Ngo Hai Duong, the head of the division, said last week the transport department’s existing digital map is simple since it only updates data about buses and traffic congestion and warnings about traffic jams.
Once the ministry provides the data about the city’s taxis, buses, trucks and other vehicles, they will be incorporated to complete the digital map.
Once that is done, the public can use smart phones to check the city’s transport situation to choose the appropriate streets to avoid traffic jams.
In the first nine months of the year the city saw 2,850 traffic accidents in which 586 people died and 2,340 others were injured, according to the police.

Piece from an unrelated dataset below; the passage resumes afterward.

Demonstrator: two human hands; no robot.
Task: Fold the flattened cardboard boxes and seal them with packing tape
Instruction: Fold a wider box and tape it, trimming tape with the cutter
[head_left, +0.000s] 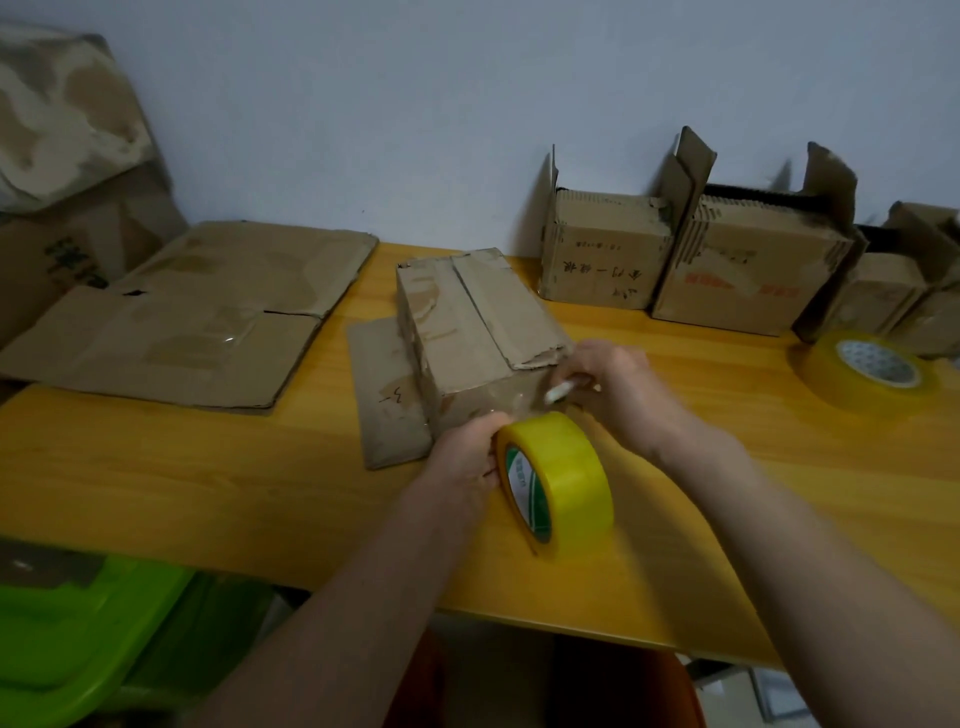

Violation of road rules by trucks, taxis and buses is a major reason for traffic disorder in the city.
Taxis and buses, for instance, often let passengers get on or off at places where they are not permitted to.
Fewer people are using buses, adding more and more private vehicles to the streets, because of the declining quality of buses.
So the city plans to replace 500 old buses by year end, according to the department’s public transport management and operation centre.
The centre and the Saigon Bus Company recently introduced 20 new buses with modern facilities on route No 7 between Cho Lon Bus Station and Go Vap District.
The city had planned to replace 1,680 old buses in 2015-17, but has only managed 200 as of last month, according to the centre.